Слушая Лебика, Кожоль невольно вспомнил фразу, которую ему сказал на прощание Шарль: «К чему мне вам мстить? Я буду отомщен в день, когда отдам вам клад».

— Ты не сказал мне ничего нового. Твой хозяин уже грозил нам каким-то таинственным несчастьем.

— Вот от него я и могу вас избавить за половину этих миллионов.

— Нет, — сказал Бералек. — Эти деньги должны пойти на великое дело.

— Заметьте, что я сам предлагаю вам половину, потому что могу захватить все.

Друзья понимали, что он говорит правду.

— Так почему же ты этого не делаешь? — спросил Кожоль.

— Половины этого хватит для безбедной жизни. А я обрету ваше покровительство.

— Откуда ты это знаешь?

— Отдав половину, я связал бы вас соучастием.

— В чем?

— В убийстве двух человек, — спокойно ответил Лебик.

Молодые люди переглянулись и невольно вздрогнули.

— Да, — продолжал Лебик, — сегодня вам это кажется ужасным, но придет день — и вы сами захотите мне помочь.
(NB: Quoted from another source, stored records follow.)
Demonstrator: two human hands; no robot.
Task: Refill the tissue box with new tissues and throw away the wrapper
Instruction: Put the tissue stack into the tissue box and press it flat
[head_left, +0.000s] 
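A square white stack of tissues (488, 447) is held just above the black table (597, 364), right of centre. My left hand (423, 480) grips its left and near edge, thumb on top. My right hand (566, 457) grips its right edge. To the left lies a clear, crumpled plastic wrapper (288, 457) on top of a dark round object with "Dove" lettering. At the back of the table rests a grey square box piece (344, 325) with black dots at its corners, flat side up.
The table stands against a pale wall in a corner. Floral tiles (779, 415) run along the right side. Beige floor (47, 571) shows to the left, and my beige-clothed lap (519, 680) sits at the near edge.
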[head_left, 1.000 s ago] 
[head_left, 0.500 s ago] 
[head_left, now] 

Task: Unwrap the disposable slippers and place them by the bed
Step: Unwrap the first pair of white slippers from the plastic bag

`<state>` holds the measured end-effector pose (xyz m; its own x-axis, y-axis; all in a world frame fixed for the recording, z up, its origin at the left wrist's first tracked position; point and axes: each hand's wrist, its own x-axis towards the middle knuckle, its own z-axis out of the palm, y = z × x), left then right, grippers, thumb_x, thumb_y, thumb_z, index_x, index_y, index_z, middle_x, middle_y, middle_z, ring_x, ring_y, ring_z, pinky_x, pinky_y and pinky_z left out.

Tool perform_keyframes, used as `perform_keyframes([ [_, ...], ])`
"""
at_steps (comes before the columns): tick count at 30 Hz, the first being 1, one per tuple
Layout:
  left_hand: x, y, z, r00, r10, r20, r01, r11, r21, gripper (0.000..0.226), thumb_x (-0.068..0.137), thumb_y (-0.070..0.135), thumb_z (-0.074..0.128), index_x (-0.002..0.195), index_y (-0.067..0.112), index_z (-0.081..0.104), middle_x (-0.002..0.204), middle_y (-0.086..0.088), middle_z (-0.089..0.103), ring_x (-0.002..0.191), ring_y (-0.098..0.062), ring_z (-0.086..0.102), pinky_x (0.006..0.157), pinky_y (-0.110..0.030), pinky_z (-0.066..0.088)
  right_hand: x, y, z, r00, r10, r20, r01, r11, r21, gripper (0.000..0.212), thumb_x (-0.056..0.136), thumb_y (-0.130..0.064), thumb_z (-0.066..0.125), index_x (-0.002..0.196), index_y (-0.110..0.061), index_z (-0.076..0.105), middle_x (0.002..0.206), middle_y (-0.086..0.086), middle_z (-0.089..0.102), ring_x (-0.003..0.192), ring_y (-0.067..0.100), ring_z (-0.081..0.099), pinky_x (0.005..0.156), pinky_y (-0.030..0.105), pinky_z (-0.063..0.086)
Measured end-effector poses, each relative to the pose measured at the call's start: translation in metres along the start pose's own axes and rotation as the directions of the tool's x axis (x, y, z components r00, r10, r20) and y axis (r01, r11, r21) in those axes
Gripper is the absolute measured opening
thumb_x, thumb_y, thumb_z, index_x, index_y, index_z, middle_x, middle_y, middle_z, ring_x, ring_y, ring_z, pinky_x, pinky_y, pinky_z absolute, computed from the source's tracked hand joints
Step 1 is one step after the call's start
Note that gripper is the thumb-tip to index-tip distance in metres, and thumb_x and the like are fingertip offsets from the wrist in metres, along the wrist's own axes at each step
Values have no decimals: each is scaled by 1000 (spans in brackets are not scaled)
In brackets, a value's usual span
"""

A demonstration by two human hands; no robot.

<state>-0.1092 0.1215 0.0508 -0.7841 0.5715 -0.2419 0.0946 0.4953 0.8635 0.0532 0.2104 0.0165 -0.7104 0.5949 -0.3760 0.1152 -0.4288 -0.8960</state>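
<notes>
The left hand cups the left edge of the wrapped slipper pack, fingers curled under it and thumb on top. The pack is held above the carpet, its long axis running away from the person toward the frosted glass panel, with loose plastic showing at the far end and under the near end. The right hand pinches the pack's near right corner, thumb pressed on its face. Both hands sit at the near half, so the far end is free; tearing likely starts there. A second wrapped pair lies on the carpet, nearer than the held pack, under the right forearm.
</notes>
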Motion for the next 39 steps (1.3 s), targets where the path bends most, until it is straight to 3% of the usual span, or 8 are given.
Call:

В последний раз спрашиваю: принимаете ли вы мое предложение?

— Нет, — ответил Ивон. — Мы будем ждать Точильщика, чтобы получить все.

— Это ваше дело.

— Только не воображай, что ты свободен. Ты наш пленник, — прибавил Кожоль.

Лебик пожал плечами.

— Я так мало хочу сейчас выходить отсюда, что дам вам месяц на размышление.

— А что ты сделаешь через месяц? — спросил Бералек.

— Доживем — увидим.

С этого дня телохранители опять не спускали с него глаз.

Однако теперь гигант каждое утро спрашивал Бералека:

— Вы ничего не хотите мне сказать?

— Ветер переменился, будет дождь, — отвечал молодой человек.

Предчувствуя приближение грозных событий, шевалье держал Лоретту в ее убежище вместе с Пуссетой.

Таким образом косметический магазин должен был закрыться. Но Кожолю пришла в голову одна мысль. Через час он привел Розалию из ее уединения, наводившего на нее такой страх, и поместил за прилавок магазина. Правда, торговля шла так вяло, что за последние три недели дала только три экю прибыли.

Когда Монтескье узнал, что надо ждать три месяца, он сказал:

— Время терпит. Еще успеем купить Барраса и Фуше.

Но однажды утром аббат вбежал к ним в комнату бледный и взволнованный.

— Сокровище! Миллионы нужны сейчас, или мы все потеряли!